# New Oregon member here.



## Roman G (Nov 4, 2011)

Names Roman, 38 years old.
Me and my son have been boarding about 4 years he is 15 now.
We started out renting our gear for a couple years, then the start of last year we found the Eugene ski swap, we entered there contest to win 100 dollars cash and we won. We both got our own gear.
We entered the contest again this year and won again.
So last year I got a 24/7 board, ltd bindings and boots, also picked some Nike Zoom Force at Ross. My son got Lamar board and bindings and ltd boots.

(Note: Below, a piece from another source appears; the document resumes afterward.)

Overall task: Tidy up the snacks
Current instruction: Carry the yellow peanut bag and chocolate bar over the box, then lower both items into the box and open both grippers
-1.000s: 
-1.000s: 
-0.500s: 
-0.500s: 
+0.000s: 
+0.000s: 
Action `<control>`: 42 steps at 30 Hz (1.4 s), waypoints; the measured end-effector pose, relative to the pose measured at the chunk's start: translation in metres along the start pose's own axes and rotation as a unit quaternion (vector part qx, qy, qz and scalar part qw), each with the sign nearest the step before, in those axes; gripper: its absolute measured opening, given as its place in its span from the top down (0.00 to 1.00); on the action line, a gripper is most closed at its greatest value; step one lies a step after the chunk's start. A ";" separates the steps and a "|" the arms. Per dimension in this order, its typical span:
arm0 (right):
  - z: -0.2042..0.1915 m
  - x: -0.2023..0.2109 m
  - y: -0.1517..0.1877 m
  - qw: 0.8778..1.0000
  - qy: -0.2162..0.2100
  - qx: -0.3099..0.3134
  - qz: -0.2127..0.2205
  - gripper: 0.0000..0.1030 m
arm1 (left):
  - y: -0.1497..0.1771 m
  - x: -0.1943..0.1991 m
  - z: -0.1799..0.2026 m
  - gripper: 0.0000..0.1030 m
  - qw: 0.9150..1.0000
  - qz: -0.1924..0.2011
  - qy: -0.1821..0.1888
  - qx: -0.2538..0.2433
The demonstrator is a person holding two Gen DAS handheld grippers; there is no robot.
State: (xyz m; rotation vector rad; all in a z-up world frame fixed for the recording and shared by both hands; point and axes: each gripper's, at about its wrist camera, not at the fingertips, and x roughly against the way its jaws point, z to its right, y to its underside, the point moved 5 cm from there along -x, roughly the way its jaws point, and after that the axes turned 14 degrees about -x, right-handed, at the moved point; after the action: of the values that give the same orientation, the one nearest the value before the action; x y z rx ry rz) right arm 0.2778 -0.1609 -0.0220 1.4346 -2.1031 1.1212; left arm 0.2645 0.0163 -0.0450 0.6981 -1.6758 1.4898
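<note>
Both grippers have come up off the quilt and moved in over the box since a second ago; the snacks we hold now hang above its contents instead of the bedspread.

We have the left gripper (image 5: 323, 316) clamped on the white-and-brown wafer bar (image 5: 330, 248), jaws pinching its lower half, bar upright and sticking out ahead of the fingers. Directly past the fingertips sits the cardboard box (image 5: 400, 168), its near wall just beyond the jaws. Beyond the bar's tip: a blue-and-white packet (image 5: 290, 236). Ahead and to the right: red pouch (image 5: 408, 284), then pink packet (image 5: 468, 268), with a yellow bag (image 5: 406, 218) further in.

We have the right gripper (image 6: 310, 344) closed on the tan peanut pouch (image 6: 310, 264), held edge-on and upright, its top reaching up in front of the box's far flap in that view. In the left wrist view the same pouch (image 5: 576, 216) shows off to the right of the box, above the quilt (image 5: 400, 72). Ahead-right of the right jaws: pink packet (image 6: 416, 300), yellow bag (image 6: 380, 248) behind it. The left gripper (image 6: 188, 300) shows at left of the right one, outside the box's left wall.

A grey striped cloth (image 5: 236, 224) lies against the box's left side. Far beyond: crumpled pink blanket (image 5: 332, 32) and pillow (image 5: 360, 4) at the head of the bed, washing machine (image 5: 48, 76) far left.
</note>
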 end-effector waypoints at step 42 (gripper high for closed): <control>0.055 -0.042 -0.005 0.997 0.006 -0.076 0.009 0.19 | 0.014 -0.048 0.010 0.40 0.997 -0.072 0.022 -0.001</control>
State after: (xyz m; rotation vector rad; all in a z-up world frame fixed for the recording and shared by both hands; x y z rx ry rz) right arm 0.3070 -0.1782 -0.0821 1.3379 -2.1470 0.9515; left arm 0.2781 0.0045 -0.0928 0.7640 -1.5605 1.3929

He broke a binding on the last run on a trip, so i got a good deal on some sims bindings.
This year I upgraded to Burton mission bindings and my son upgraded to some DC phase boots. 
We have been to Hoodoo, Willamette Pass, Mt. Hood, I just enjoy spending the time with my son.

Roman


----------



## Rider161 (Oct 12, 2011)

Hi Roman, and welcome to the forums.


----------



## annabananasplit (Apr 6, 2011)

Hi and welcome to the forums! That is a pretty sweet deal winning the contest twice like that...I wish I had that kind of luck haha


----------



## Roman G (Nov 4, 2011)

Hey snowolf now that I got your ear.
You ever do any kind of private lessons, would love to have someone work with me and my son.
If so shoot me a price and we will set it up.

Thanks
Roman


----------